> _EXERCISE DIRECTIONS_
Take the entries below and print only the lines from the one with "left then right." through the one with "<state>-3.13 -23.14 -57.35", exactly as they stand, both ends included.

Collected data entries:
------------------------------------

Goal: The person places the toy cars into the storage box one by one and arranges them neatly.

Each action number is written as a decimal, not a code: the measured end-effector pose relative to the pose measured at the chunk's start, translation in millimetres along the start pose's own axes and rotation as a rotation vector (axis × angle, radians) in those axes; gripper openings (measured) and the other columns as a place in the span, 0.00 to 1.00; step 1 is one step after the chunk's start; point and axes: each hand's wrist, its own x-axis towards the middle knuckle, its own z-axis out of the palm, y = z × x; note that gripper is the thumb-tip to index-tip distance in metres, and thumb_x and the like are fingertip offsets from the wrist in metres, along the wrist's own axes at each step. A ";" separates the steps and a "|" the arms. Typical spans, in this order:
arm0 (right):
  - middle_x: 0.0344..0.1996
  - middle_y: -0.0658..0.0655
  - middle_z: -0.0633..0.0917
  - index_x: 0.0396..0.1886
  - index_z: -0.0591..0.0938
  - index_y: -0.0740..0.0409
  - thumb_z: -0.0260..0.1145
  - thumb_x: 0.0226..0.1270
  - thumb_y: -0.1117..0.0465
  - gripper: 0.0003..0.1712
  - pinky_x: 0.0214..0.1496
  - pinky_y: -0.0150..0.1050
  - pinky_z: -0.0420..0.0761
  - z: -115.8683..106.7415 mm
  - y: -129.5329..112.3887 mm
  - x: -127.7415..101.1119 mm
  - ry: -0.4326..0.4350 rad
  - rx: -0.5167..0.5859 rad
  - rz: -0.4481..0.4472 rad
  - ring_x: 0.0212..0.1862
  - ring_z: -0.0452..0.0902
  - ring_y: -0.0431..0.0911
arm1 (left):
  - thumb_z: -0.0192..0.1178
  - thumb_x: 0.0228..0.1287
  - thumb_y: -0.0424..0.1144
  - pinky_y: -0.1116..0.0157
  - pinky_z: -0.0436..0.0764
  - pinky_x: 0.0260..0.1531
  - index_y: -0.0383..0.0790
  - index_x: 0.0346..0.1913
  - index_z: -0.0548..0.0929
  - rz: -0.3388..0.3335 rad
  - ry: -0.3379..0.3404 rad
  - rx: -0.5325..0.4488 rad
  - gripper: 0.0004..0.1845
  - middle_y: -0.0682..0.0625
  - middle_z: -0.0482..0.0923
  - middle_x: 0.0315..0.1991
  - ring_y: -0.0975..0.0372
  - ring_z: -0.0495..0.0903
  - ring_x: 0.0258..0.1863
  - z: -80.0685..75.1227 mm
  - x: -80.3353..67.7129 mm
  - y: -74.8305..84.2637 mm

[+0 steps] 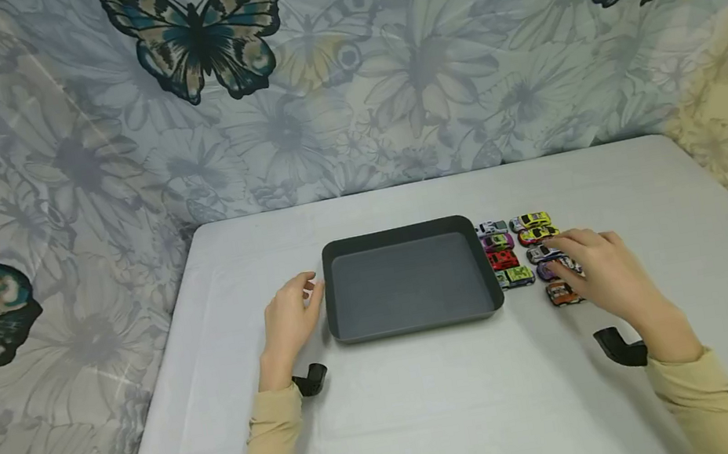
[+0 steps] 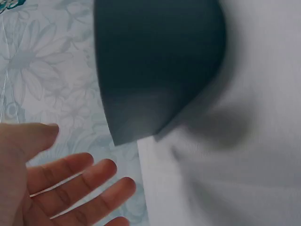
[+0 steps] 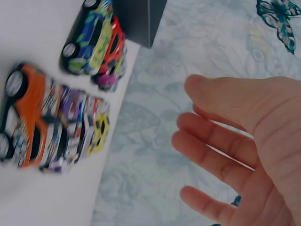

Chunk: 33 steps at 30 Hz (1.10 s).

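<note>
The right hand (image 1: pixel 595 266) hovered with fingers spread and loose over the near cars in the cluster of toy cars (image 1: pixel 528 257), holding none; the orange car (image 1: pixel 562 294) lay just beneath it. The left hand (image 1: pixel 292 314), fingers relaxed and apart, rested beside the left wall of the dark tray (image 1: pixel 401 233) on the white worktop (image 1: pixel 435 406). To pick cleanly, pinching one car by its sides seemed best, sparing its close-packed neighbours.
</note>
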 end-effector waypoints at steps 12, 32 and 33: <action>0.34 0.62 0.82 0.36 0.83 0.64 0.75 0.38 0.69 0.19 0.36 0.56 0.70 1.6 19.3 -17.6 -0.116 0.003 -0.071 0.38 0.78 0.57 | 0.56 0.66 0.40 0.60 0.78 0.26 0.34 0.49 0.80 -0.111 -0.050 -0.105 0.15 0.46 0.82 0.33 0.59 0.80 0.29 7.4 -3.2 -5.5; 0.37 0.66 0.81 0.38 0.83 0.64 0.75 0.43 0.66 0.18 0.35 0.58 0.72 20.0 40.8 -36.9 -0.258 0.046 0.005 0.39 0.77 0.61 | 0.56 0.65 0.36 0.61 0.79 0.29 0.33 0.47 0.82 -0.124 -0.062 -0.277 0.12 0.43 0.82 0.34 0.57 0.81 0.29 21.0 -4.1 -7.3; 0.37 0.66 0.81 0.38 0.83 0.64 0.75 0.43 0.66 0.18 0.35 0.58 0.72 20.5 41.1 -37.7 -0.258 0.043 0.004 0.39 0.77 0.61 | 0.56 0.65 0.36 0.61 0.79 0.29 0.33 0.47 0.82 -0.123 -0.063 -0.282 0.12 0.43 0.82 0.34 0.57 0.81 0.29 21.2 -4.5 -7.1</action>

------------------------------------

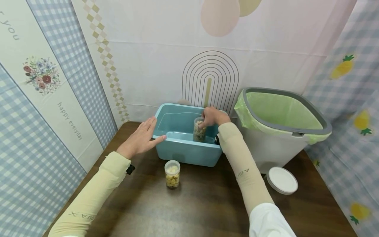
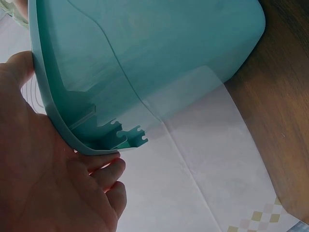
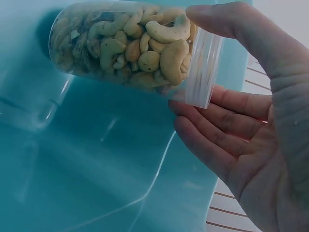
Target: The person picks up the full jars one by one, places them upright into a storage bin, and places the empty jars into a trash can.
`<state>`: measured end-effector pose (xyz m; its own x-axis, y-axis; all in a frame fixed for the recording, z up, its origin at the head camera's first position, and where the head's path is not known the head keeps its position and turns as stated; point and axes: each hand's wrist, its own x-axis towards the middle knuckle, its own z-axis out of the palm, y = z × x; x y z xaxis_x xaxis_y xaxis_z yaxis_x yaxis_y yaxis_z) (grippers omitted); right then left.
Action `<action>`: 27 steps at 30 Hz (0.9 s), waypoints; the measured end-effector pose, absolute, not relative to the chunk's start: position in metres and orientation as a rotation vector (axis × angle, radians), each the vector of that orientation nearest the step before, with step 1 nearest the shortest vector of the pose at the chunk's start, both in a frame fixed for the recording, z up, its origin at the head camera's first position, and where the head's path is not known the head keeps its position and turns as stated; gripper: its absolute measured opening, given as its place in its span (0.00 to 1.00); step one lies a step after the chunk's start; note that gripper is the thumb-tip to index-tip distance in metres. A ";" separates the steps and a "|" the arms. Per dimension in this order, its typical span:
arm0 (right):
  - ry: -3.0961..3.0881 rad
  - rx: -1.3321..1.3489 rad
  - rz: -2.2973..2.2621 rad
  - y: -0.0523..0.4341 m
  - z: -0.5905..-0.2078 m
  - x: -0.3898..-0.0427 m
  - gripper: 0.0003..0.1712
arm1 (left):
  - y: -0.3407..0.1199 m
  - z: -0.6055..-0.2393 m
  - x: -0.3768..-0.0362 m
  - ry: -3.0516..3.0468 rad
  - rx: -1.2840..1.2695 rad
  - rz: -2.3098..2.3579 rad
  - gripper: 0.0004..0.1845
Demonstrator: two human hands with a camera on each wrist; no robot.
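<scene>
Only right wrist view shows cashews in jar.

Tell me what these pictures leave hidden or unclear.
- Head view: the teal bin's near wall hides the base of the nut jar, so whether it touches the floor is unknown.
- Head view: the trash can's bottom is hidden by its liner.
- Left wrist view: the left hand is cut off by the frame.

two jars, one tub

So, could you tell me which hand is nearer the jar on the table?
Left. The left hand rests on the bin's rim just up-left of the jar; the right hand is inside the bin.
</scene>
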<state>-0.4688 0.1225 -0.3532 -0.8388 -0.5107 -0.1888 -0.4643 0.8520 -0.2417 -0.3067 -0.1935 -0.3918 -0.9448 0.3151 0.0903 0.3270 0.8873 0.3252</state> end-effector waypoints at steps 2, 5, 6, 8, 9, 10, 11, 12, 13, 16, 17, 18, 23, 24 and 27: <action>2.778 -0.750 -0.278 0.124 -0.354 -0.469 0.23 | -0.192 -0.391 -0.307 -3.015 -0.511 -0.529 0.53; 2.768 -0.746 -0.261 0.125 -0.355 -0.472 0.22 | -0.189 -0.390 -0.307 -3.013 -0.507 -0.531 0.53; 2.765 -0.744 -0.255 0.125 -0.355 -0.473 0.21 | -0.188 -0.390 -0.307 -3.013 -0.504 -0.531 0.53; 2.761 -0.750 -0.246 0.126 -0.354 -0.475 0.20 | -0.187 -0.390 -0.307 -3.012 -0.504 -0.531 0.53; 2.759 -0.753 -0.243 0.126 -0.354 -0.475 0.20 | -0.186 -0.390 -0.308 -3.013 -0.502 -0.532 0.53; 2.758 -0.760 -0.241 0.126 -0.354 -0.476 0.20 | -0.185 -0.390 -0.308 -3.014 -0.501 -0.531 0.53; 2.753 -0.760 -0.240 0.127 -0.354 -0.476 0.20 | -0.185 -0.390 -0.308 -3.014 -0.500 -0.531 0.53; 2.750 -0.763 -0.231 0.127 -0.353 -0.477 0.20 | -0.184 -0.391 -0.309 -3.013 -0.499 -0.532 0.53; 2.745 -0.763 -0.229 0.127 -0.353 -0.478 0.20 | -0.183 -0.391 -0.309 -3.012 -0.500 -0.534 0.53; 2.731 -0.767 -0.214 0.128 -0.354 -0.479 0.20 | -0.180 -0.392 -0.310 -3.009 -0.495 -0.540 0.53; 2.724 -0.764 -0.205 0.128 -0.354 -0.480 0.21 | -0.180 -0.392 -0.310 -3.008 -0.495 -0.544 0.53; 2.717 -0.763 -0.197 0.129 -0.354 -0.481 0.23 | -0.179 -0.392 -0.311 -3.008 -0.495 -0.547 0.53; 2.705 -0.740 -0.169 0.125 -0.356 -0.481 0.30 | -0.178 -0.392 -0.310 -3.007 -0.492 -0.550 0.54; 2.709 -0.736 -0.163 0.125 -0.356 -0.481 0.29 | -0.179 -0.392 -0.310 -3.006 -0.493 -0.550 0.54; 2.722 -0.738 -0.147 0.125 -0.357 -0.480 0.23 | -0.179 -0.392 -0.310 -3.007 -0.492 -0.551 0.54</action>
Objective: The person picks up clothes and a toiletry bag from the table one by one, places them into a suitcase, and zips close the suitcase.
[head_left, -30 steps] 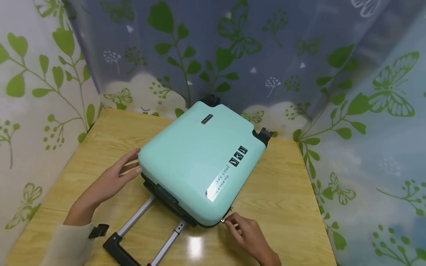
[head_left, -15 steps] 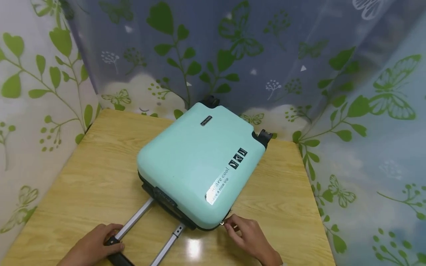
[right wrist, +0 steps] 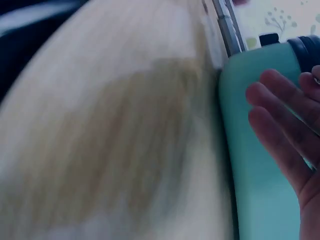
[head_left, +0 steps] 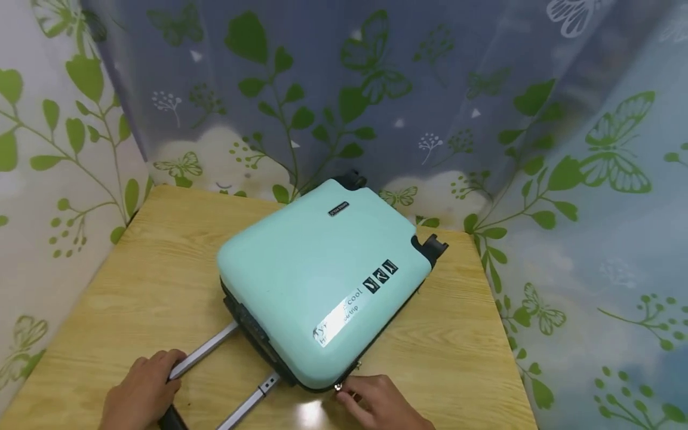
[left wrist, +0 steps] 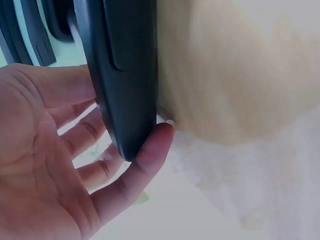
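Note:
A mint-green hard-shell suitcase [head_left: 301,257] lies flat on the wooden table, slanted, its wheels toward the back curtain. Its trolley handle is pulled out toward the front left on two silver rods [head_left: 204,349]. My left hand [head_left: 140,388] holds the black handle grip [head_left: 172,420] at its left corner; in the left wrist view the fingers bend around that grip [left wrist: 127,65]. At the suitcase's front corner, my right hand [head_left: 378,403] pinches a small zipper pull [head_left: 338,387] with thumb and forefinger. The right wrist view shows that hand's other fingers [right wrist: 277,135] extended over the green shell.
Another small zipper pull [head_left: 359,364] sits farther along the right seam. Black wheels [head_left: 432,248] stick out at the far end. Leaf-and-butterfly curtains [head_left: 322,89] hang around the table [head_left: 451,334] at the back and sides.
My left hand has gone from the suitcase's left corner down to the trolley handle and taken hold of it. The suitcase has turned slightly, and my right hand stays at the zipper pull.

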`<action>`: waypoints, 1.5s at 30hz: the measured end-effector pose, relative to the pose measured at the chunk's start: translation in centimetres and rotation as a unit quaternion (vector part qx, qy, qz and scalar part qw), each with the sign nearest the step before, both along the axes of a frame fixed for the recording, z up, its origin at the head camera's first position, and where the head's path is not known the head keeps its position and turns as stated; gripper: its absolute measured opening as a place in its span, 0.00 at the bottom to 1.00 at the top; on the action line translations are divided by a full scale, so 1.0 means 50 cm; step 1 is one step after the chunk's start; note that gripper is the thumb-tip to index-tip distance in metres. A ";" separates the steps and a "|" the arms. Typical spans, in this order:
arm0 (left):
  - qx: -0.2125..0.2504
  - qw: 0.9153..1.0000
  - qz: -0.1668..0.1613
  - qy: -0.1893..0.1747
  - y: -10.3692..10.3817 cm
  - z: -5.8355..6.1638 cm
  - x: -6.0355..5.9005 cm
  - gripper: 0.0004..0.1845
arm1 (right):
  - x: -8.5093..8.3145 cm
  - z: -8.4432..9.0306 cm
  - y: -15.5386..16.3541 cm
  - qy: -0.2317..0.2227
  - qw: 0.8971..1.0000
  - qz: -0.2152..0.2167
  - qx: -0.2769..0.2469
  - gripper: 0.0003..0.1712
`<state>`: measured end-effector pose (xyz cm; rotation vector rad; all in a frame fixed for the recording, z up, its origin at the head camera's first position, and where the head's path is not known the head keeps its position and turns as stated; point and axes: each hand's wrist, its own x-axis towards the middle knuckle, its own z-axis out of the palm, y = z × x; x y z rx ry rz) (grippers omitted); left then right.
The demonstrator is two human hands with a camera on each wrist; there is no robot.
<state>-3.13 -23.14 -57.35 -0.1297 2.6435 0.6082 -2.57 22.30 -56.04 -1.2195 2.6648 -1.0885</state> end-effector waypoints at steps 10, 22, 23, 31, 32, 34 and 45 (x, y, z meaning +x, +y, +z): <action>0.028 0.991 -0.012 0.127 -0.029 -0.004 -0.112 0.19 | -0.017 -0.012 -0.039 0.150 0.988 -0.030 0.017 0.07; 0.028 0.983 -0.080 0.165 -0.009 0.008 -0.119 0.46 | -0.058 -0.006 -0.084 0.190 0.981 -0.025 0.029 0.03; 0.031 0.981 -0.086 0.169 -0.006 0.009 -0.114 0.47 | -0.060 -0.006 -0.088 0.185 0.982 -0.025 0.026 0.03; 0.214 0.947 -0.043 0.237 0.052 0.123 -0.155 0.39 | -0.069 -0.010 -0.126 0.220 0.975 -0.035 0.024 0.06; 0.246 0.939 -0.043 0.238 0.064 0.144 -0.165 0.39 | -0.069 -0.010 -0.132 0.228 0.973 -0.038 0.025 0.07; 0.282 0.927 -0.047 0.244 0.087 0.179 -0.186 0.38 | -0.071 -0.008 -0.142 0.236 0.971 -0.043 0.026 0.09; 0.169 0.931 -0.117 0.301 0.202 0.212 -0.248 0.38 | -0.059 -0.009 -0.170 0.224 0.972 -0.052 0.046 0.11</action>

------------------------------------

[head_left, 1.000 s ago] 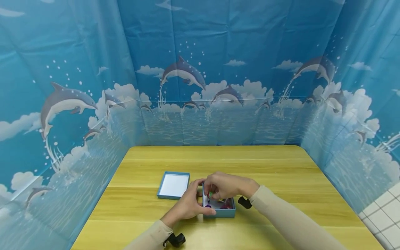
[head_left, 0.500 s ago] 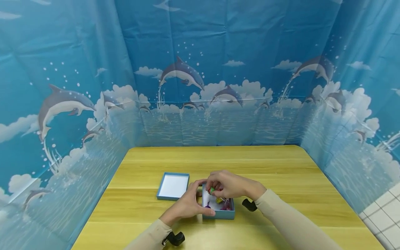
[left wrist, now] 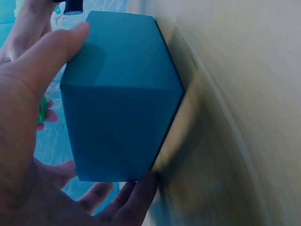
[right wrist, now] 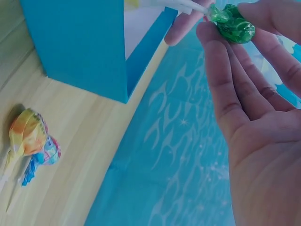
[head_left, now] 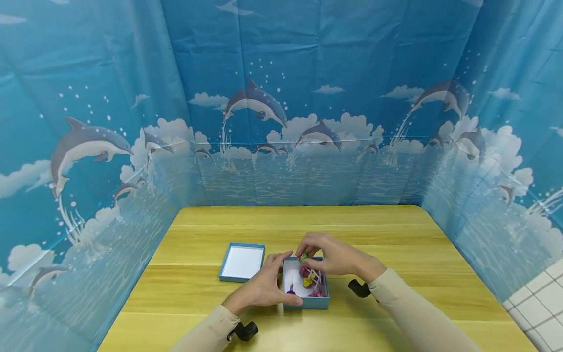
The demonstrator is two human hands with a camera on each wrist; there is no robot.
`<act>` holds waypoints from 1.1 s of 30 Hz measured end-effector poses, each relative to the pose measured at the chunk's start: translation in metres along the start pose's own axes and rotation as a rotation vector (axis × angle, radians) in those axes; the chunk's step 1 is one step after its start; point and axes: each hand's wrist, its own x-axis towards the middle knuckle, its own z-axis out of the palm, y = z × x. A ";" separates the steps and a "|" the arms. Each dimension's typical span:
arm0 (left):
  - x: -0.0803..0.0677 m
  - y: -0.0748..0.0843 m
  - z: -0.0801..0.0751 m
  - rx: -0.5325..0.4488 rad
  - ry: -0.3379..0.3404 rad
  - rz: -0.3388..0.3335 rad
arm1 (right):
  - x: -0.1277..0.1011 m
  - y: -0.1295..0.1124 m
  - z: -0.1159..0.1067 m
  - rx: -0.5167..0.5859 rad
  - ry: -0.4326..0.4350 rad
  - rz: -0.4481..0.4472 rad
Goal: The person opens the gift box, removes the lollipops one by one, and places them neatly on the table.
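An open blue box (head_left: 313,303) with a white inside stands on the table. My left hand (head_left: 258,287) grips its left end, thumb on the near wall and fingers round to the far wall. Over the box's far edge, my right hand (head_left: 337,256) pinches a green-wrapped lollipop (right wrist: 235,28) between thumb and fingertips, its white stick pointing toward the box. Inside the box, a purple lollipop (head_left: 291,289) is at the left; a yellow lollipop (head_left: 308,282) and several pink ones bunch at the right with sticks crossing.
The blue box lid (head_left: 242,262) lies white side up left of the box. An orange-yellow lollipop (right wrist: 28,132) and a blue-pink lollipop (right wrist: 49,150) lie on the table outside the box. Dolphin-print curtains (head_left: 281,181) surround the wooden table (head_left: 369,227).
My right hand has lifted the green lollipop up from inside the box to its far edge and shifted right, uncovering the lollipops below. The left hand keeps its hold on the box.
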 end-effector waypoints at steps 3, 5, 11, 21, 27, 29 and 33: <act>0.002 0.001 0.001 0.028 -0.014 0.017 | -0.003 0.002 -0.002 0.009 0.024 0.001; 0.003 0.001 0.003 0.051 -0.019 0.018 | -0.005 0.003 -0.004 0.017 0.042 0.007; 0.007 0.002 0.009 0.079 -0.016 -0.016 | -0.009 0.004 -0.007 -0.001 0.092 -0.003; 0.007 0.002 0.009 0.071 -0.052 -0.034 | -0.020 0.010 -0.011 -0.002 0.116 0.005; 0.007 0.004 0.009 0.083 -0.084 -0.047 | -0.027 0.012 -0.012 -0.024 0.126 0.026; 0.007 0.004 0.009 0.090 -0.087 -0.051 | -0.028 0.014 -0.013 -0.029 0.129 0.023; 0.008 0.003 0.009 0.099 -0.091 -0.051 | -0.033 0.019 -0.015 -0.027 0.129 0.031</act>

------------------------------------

> _ANSWER BOX_
`<state>`: measured end-effector pose (xyz cm; rotation vector rad; all in a frame fixed for the recording, z up, its origin at the head camera's first position, and where the head's path is not known the head keeps its position and turns as stated; point and axes: each hand's wrist, its own x-axis towards the middle knuckle, its own z-axis out of the palm, y = z × x; x y z rx ry rz) (grippers omitted); left then right.
The demonstrator is two human hands with a camera on each wrist; there is no robot.
<state>-3.13 -23.14 -57.35 -0.1297 2.6435 0.6082 -2.57 22.30 -56.04 -1.2195 2.6648 -1.0885</state> end-effector waypoints at steps 10, 22, 23, 31, 32, 34 and 45 (x, y, z meaning +x, +y, +z): <action>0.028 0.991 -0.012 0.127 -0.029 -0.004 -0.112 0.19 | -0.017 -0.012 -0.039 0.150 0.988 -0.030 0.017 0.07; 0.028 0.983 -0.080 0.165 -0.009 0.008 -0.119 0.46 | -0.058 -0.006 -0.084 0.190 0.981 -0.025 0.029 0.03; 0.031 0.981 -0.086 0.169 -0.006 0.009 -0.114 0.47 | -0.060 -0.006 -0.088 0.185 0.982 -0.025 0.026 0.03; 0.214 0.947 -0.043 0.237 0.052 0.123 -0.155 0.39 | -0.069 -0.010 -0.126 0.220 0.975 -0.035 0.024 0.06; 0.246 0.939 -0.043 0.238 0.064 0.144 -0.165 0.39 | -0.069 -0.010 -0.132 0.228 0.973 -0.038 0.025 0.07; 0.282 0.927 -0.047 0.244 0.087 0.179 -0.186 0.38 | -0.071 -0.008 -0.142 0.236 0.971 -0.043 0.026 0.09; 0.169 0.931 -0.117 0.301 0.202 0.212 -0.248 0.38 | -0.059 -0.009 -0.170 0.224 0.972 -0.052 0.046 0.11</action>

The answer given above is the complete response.